> [Task instructions]:
Strip out the pictures and output each remaining line of the data word for word.

----- Data segment

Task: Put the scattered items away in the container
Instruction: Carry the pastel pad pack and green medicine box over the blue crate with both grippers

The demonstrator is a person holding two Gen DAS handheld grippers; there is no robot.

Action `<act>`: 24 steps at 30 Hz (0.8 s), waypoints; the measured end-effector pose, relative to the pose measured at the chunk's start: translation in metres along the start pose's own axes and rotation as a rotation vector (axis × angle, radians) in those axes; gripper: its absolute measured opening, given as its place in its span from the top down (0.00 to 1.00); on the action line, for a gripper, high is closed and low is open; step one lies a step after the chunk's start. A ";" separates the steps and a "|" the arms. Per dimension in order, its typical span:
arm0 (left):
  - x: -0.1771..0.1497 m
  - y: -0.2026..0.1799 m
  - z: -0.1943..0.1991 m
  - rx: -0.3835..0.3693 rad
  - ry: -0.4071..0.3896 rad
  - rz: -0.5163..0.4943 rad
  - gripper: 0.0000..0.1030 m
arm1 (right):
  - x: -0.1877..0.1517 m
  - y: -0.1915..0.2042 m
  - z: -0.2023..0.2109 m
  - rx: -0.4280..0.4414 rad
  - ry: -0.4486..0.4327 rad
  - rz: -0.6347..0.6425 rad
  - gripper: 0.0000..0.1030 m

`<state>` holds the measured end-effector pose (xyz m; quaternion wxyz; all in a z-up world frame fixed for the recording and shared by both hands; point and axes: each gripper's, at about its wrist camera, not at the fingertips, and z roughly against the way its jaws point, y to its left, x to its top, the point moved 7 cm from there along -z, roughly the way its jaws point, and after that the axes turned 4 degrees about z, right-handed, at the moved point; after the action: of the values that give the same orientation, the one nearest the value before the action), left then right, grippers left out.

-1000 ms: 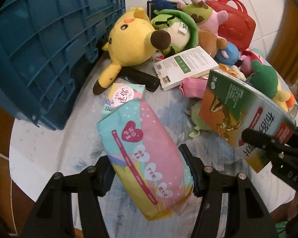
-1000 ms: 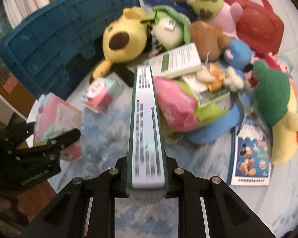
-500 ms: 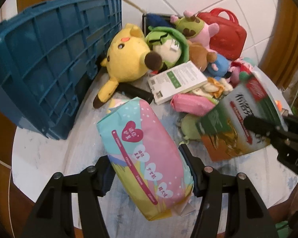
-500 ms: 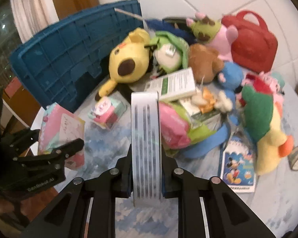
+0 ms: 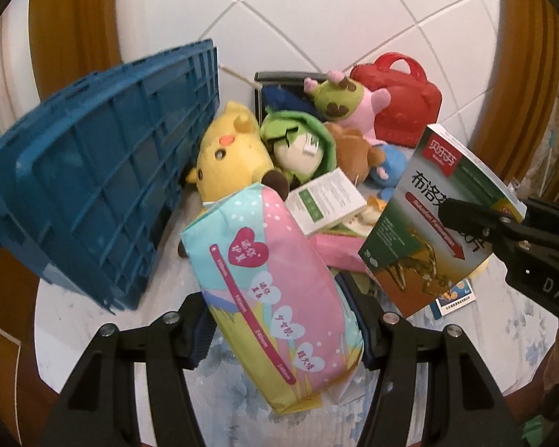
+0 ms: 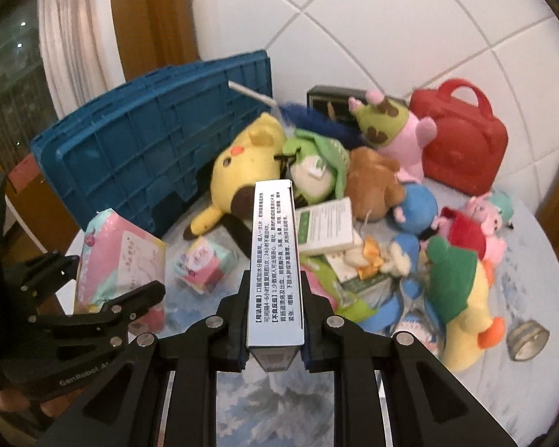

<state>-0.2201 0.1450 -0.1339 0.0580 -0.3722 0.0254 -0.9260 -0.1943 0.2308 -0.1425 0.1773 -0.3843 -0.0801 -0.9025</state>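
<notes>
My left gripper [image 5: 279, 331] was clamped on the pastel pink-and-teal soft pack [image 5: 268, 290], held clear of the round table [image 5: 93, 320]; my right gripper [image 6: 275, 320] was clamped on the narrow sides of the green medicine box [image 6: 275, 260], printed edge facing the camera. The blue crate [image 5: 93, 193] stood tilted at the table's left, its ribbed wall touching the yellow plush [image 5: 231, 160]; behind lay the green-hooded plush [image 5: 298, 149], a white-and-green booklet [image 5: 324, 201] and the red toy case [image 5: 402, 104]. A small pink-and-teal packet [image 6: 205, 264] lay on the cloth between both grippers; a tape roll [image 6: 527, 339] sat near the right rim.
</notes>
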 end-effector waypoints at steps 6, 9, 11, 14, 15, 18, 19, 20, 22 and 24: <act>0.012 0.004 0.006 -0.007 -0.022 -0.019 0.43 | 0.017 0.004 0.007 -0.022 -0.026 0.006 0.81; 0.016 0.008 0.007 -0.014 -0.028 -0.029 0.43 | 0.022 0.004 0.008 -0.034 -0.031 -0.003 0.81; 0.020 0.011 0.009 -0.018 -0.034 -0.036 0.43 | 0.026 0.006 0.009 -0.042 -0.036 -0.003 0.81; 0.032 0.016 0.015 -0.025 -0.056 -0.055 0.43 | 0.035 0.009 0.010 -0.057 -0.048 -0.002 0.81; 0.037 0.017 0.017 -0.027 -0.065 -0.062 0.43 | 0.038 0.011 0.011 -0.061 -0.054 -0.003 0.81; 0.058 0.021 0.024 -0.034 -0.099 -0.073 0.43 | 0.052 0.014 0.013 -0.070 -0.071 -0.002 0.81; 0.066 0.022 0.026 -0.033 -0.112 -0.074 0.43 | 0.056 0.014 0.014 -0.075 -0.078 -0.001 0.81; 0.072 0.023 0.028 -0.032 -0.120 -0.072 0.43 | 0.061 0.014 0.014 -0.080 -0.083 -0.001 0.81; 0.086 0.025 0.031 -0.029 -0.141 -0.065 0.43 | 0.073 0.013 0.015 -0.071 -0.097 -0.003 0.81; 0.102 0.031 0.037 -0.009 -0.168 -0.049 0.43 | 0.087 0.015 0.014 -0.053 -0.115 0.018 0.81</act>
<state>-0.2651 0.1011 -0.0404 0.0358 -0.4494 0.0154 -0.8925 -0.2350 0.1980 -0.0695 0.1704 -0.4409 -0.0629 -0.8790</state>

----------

> [Task result]:
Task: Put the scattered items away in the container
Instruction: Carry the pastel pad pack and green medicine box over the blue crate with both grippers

The demonstrator is a person holding two Gen DAS handheld grippers; there is no robot.

Action `<act>`: 24 steps at 30 Hz (0.8 s), waypoints; the measured end-effector pose, relative to the pose measured at the chunk's start: translation in metres along the start pose's own axes and rotation as a rotation vector (axis × angle, radians) in those axes; gripper: its absolute measured opening, given as its place in its span from the top down (0.00 to 1.00); on the action line, for a gripper, high is closed and low is open; step one lies a step after the chunk's start. A ";" separates the steps and a "|" the arms. Per dimension in order, its typical span:
arm0 (left):
  - x: -0.1771..0.1497 m
  - y: -0.2026..0.1799 m
  - z: -0.1943..0.1991 m
  - rx: -0.3835..0.3693 rad
  - ry: -0.4071..0.3896 rad
  - rz: -0.5163..0.4943 rad
  - gripper: 0.0000..0.1030 m
arm1 (right):
  - x: -0.1877..0.1517 m
  - y: -0.1915..0.2042 m
  - z: -0.2023..0.2109 m
  - rx: -0.4280..0.4414 rad
  - ry: -0.4486..0.4327 rad
  - rz: -0.6347..0.6425 rad
  - gripper: 0.0000..0.1030 m

`<state>` holds the measured end-effector pose (xyz m; quaternion wxyz; all in a z-up world frame fixed for the recording and shared by both hands; point and axes: each gripper's, at about its wrist camera, not at the fingertips, and z roughly against the way its jaws point, y to its left, x to its top, the point moved 7 cm from there along -z, roughly the way its jaws point, and after that the axes turned 4 degrees about z, right-handed, at the moved point; after the action: of the values that give the same orientation, the one nearest the value before the action), left then right, grippers left out.

-1000 ms: 
-1000 ms: 
-500 ms: 
-500 ms: 
+0 ms: 
+0 ms: 

<state>-0.2201 0.1450 -0.1339 0.0580 -0.3722 0.0254 -0.9260 -0.1943 0.2308 -0.1425 0.1773 -0.3843 -0.0801 -0.9025</state>
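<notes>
My left gripper [image 5: 279, 331] was clamped on the pastel pink-and-teal soft pack [image 5: 268, 290], held clear of the round table [image 5: 93, 320]; my right gripper [image 6: 275, 320] was clamped on the narrow sides of the green medicine box [image 6: 275, 260], printed edge facing the camera. The blue crate [image 5: 93, 193] stood tilted at the table's left, its ribbed wall touching the yellow plush [image 5: 231, 160]; behind lay the green-hooded plush [image 5: 298, 149], a white-and-green booklet [image 5: 324, 201] and the red toy case [image 5: 402, 104]. A small pink-and-teal packet [image 6: 205, 264] lay on the cloth between both grippers; a tape roll [image 6: 527, 339] sat near the right rim.
</notes>
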 end-effector waypoints at steps 6, 9, 11, 14, 15, 18, 19, 20, 22 and 24: <act>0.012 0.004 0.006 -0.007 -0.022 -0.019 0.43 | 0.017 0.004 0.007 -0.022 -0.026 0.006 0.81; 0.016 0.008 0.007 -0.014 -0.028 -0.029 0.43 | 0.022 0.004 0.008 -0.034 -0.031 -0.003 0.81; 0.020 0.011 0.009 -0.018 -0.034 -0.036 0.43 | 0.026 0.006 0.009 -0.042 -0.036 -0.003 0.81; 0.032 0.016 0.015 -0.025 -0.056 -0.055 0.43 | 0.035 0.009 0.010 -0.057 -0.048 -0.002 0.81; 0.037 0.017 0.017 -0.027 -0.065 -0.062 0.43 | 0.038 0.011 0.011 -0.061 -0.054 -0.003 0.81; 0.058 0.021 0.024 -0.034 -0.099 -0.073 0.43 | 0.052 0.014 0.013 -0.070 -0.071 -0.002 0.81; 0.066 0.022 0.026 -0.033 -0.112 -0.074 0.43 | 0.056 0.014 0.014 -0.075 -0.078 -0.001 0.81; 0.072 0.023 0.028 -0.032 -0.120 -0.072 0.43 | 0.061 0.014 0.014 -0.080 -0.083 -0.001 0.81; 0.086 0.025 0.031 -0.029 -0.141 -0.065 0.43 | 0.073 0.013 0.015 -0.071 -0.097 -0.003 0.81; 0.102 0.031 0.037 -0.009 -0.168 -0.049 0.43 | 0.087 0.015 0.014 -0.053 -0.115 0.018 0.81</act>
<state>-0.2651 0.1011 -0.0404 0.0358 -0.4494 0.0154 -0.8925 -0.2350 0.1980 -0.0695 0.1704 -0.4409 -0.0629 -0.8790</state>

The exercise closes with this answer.